Task description
Give back the whole listing below exactly.

※

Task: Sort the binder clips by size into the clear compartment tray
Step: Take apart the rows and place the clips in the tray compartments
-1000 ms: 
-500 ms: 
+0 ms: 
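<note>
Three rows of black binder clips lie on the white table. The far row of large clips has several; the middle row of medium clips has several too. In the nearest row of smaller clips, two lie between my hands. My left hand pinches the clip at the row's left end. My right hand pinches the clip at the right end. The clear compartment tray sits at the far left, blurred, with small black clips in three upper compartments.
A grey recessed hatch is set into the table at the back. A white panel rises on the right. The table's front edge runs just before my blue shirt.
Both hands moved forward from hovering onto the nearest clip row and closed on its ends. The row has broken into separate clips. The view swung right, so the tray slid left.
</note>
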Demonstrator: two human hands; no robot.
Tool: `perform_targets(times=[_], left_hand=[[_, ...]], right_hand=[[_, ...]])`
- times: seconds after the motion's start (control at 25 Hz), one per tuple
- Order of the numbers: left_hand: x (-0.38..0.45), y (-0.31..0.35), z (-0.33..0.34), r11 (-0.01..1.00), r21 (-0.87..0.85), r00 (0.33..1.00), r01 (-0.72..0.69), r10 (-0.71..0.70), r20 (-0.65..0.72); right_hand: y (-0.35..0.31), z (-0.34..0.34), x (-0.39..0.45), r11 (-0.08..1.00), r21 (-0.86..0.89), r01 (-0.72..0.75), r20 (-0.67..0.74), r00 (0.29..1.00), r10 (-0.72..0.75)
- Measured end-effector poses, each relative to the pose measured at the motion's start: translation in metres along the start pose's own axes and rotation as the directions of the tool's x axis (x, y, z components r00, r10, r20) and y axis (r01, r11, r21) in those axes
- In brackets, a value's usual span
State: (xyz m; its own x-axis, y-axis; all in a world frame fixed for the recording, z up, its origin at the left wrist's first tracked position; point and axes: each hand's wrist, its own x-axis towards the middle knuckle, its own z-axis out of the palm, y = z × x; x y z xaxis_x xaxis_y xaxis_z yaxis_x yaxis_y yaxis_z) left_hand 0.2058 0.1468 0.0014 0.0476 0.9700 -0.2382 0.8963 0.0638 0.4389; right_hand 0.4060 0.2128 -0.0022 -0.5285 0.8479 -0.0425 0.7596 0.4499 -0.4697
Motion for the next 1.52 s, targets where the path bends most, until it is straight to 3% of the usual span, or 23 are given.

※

Output of the task
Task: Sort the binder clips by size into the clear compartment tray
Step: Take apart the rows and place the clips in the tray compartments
-1000 ms: 
-500 ms: 
+0 ms: 
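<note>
Three rows of black binder clips lie on the white table. The far row of large clips has several; the middle row of medium clips has several too. In the nearest row of smaller clips, two lie between my hands. My left hand pinches the clip at the row's left end. My right hand pinches the clip at the right end. The clear compartment tray sits at the far left, blurred, with small black clips in three upper compartments.
A grey recessed hatch is set into the table at the back. A white panel rises on the right. The table's front edge runs just before my blue shirt.
Both hands moved forward from hovering onto the nearest clip row and closed on its ends. The row has broken into separate clips. The view swung right, so the tray slid left.
</note>
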Demonstrator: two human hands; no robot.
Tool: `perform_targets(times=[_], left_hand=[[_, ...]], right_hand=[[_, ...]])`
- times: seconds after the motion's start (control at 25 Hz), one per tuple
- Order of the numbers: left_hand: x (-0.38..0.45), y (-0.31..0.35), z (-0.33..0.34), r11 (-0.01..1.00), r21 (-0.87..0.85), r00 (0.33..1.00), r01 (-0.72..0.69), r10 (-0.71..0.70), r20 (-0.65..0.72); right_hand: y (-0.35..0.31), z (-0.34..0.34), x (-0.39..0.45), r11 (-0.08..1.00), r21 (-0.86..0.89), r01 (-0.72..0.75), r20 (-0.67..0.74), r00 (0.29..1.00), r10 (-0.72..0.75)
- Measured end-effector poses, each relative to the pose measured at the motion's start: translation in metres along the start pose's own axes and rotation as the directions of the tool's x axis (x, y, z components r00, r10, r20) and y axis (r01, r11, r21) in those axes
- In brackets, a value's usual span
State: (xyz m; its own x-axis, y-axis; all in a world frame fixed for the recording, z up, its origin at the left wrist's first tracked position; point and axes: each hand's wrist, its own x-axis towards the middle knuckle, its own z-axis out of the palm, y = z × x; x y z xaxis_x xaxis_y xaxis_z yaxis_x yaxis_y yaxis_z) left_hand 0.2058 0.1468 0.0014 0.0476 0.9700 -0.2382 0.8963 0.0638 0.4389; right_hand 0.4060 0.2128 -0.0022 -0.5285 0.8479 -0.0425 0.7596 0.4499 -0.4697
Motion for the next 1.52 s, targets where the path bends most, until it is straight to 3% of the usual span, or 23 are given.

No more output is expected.